Since there are so many different types of incidents, it’s impossible to have an action plan for all. But, businesses can recognize the common attack vectors and build a plan for tackling those. Different incidents require different response strategies. Some common attack vectors include:
Email attachments
Compromised credentials
Distributed Denial of Service (DDoS)
Third-party vendors, etc.
All cyber incident policies should be documented and made readily available to employees. Documentation should also be a part of your post-incident plan. Documenting what happened during the incident will help you prevent future attacks.
Preventing incidents
An insufficient amount of security controls/measures can increase the number of cyber incidents. No matter how minor these incidents are, in significant amounts, they can overwhelm the response team and cause serious damage.
Thus, organizations must have security measures to lower the risk of experiencing an incident.
As part of prevention and planning, you should determine how you will protect your network.
Get clear on the type of firewall you’re going to use, how long you’ll keep its logs, and where they will be saved.
Do you have any network monitoring capabilities? If so, what do you do with the logs?
Are you implementing cloud cybersecurity solutions for email, data, and the web?
Are you keeping your data on the cloud or on-premises?
These are just some of the questions you need to address to improve your cybersecurity posture and lower the chances of an incident.
Detection and analysis
For many organizations, detecting an incident is the hardest part. Threat actors can sometimes spend weeks, months–and even years–inside a network without getting noticed.
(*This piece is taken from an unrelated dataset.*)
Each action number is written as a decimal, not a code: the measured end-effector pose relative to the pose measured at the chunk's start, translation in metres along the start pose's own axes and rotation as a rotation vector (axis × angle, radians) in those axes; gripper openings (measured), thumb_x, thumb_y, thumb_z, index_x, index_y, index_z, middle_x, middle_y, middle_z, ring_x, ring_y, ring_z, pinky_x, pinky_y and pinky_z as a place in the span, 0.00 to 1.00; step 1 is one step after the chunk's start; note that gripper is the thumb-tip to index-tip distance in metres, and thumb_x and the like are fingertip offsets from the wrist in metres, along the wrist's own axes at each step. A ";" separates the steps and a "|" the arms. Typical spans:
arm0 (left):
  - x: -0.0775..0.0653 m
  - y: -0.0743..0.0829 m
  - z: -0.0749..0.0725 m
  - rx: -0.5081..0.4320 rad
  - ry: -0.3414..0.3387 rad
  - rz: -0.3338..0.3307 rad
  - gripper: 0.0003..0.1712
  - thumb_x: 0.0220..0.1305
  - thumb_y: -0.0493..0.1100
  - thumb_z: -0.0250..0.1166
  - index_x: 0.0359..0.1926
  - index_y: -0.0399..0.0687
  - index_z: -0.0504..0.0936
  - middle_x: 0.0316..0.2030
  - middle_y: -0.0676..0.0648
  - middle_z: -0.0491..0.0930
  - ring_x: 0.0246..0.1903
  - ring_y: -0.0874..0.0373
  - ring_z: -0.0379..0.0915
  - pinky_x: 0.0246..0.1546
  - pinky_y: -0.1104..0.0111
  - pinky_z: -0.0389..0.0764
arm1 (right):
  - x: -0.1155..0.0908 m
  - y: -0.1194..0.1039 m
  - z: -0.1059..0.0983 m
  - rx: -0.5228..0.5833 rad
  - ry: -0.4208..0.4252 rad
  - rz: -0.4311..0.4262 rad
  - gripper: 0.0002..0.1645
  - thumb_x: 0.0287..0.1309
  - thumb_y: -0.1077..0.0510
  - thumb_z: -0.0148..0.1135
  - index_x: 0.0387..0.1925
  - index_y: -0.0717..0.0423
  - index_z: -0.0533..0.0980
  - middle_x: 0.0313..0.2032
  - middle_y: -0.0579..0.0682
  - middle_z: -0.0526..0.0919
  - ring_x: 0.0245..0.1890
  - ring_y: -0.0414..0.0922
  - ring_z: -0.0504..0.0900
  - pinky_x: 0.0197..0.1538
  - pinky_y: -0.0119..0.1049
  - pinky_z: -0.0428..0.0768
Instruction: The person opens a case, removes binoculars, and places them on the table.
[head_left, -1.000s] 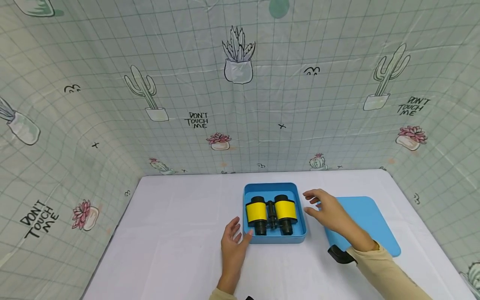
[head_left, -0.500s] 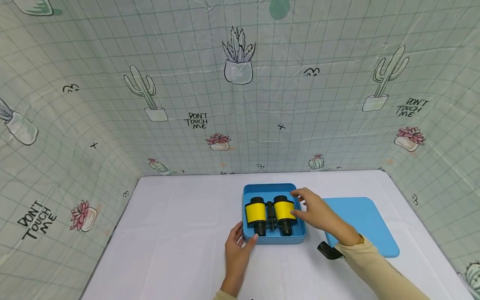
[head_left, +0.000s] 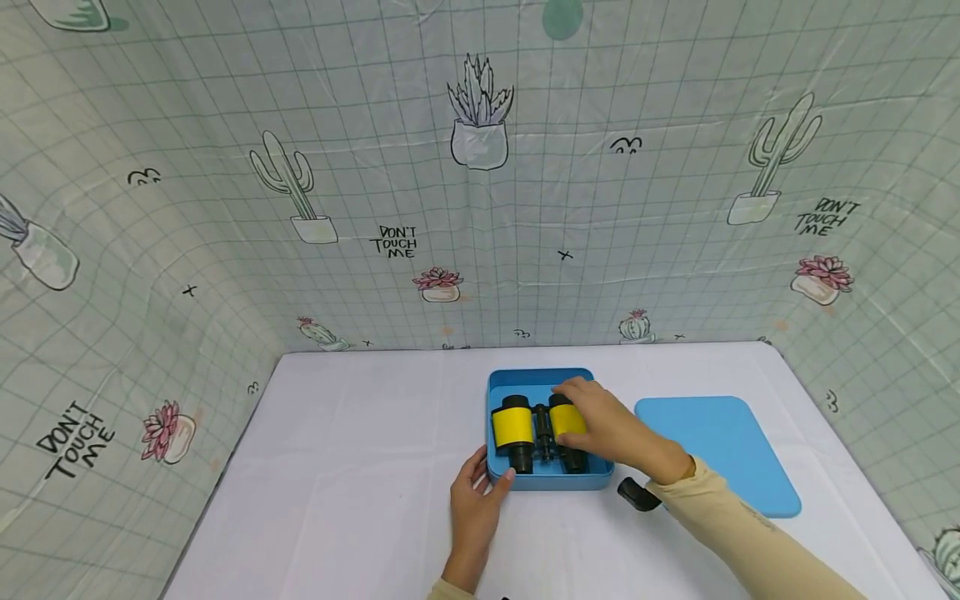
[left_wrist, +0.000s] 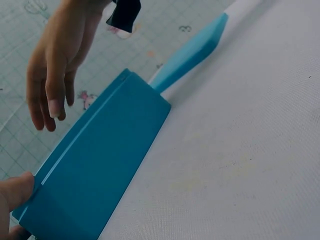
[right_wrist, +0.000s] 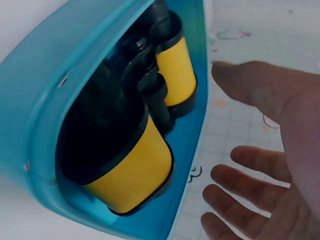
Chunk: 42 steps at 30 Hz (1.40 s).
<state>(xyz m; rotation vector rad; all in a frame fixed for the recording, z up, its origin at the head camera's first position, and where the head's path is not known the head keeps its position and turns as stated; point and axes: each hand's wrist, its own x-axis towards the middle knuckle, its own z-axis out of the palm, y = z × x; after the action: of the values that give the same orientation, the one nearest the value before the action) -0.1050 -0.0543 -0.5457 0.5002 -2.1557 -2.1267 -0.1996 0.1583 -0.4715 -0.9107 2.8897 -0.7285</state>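
Note:
A pair of yellow and black binoculars (head_left: 513,427) lies in a shallow blue box (head_left: 555,482) on the white table. At the box's near left corner, my left hand (head_left: 474,518) grips with its thumb on the front wall and fingers along the left side; in the left wrist view the thumb (left_wrist: 19,190) sits at the rim. My right hand (head_left: 611,425) hovers over the right barrel of the binoculars, partly covering it. The right wrist view shows this hand's fingers (right_wrist: 245,192) spread and apart from the binoculars (right_wrist: 135,170).
A flat blue lid (head_left: 723,454) lies on the table to the right of the box, close to my right forearm. Black camera housing (head_left: 637,495) juts from the right wrist. A patterned cloth (head_left: 480,217) hangs behind the white table (head_left: 360,467).
My right hand has moved left from beside the box to above the binoculars' right barrel. My left hand has shifted slightly right and taken hold of the box's corner.

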 end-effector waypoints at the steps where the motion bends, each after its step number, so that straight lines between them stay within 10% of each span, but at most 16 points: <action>1: 0.000 0.000 0.000 0.003 0.000 0.001 0.37 0.65 0.33 0.74 0.71 0.29 0.71 0.64 0.30 0.75 0.64 0.36 0.73 0.67 0.47 0.77 | 0.001 -0.001 0.001 -0.040 0.002 -0.021 0.42 0.56 0.56 0.81 0.67 0.69 0.73 0.64 0.65 0.77 0.61 0.63 0.79 0.63 0.62 0.81; 20: -0.002 0.004 0.003 0.035 -0.006 0.029 0.34 0.65 0.33 0.74 0.69 0.29 0.73 0.61 0.32 0.76 0.61 0.41 0.73 0.69 0.46 0.76 | 0.010 0.009 0.014 -0.464 -0.049 -0.200 0.58 0.46 0.34 0.84 0.69 0.64 0.73 0.67 0.62 0.77 0.64 0.61 0.76 0.69 0.61 0.74; 42: -0.004 0.002 -0.001 0.060 0.006 0.034 0.35 0.65 0.34 0.74 0.69 0.30 0.73 0.62 0.34 0.76 0.60 0.42 0.73 0.68 0.45 0.76 | 0.015 0.007 0.025 -0.530 -0.109 -0.242 0.61 0.45 0.29 0.82 0.69 0.64 0.73 0.62 0.57 0.80 0.65 0.57 0.76 0.72 0.59 0.72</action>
<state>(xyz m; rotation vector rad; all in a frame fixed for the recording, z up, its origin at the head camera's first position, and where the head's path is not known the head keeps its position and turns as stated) -0.1019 -0.0539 -0.5427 0.4708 -2.2146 -2.0461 -0.2116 0.1443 -0.4950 -1.3111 2.9459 0.1063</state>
During this time, they will gather data, inside information, and everything that could be of value.
You should set up constant monitoring across all sensitive IT systems, infrastructure, and attack vectors to prevent that from happening.
Analyze events from multiple sources like:
Logs
Error messages
Security tool alerts to identify suspicious correlations.
In ransomware incidents, the attackers are less subtle and may engage you with messages like these:
=====================================================================
Welcome, this is Karacurt team.
=====================================================================
Your network has been breached.
Internal documents and files were stolen.
=====================================================================
PLEASE READ THIS SO YOU CAN CONTACT US!
=====================================================================
Ok, you are reading this – so it means that we have your attention.
Here’s the deal :
1. We breached your internal network and took control over of all your systems.
2. We analyzed and located each piece of more-or-less important files while spending weeks inside.
3. We exfiltrated anything we wanted (the total size of taken data exceeds !159GB!).
To contact us using this ID you should do the following :
1. Download Tor browser – https://www.torproject.org and install it.
2. Open link in TOR browser – https://<Redacted> ;
3. Insert Access Code inside the field on the page and click Enter.
4. The chat window will open, and we will be able to communicate through a secured channel.
This link is available via “Tor Browser” only!
——-ACCESS CODE——- <Redacted>
Containment and eradication
What steps should you take first if you suspect your network has been breached?
If you suspect your network is under attack, the first step is to get the affected devices detached from your network immediately or as soon as possible.
If you suspect the entire network is corrupted, you may need to get your network separated from the internet, even if this means a service interruption to your constituents.
Crank the firewall access down – only critical and known friendly access in and out of the network (even that may not be enough depending on the type of attack you have suffered)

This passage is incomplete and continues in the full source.